The Christian approach to modern-day homosexuality, Cardinal Biffi said, must distinguish between the respect due to persons and the “necessary repudiation of any exalted ideology of homosexuality.” He also described St. Paul’s theological interpretation of “the rampant ideological and cultural aberration in this area,” adding that this “aberration” is “at the same time the proof and the result of the exclusion of God from collective attention and social life, and of the refusal to give him due praise.”
Excluding God from western culture “has had the consequence, almost as an inevitable punishment, of the spread of an aberrant sexual ideology, with an arrogance unknown to previous times.”
According to the cardinal, Christ touched on sexual matters “only a few times and always in a sober manner, although at the same time unmistakable and resolute.” Rejecting not only pagan habits but also some widespread Hebrew ones, the cardinal explained, “Jesus does not hesitate to include violations against chastity among the behaviors that threaten the dignity of man and his interior purity.”
The corruption of the “heart” is the source of the responsibility and the guilt of the actions committed.
Cardinal Biffi also decried the “sort of pansexualism” of society now ubiquitous in entertainment and advertising, saying Christian teaching on chastity is “a challenge that still keeps its relevance intact today.
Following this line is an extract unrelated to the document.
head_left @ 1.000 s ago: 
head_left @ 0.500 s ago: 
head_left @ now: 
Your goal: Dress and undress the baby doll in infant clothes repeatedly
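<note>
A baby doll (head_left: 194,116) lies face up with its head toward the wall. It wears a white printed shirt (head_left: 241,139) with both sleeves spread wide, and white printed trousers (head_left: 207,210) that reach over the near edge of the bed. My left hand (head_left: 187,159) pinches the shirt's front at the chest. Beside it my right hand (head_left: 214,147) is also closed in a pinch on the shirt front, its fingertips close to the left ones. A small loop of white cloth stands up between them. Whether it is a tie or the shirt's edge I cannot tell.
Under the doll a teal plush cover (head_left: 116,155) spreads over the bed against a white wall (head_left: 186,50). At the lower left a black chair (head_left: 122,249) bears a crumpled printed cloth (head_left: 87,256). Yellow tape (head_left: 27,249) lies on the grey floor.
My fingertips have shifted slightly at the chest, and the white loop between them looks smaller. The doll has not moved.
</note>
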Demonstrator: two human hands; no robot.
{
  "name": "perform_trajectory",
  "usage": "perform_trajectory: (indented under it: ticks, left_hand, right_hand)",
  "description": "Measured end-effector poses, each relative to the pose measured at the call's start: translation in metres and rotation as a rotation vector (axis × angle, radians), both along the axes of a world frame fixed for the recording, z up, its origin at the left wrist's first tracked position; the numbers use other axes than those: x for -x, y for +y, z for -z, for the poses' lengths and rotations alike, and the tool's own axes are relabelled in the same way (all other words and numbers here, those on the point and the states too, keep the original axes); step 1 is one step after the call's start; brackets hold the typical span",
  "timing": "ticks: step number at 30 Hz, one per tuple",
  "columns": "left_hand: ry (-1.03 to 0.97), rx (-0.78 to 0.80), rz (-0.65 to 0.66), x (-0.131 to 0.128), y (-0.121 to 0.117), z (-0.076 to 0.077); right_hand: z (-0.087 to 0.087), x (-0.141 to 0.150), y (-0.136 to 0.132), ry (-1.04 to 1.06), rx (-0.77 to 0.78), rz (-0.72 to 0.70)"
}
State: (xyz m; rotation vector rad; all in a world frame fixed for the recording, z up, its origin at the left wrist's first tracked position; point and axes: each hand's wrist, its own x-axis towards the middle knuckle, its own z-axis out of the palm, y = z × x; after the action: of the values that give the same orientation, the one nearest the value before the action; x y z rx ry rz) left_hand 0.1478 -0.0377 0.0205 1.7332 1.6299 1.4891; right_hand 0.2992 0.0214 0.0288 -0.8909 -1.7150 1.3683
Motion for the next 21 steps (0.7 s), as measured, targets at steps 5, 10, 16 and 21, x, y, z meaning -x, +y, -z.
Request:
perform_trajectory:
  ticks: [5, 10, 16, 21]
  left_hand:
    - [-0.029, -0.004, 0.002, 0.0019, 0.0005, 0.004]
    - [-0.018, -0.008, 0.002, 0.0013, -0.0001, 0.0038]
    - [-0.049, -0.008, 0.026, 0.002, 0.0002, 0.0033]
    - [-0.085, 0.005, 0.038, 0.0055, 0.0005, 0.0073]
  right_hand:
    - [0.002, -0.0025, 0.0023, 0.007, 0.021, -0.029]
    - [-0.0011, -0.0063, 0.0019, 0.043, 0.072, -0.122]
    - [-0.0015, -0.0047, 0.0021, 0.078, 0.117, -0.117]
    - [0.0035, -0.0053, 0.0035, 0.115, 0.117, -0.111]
In a certain respect, it has even become more necessary and more urgent.”
“We sometimes get the impression that we have been influenced and taken in by a mysterious cabal of maniacs who are imposing their own degenerate mentality on everyone else. They are the same ones who never fail to call bigots and prudes those who are not convinced by their lofty arguments.”
The cardinal’s book chapter closed with an exhortation to an “evangelical realism” which recognizes that chastity is not a virtue which can be acquired on one’s own. Rather, the virtue must be found “in the context of a comprehensive following of Christ, everything becomes possible, easy, joyous: ‘I can do all things in him who gives me strength’ (Philippians 4:13).”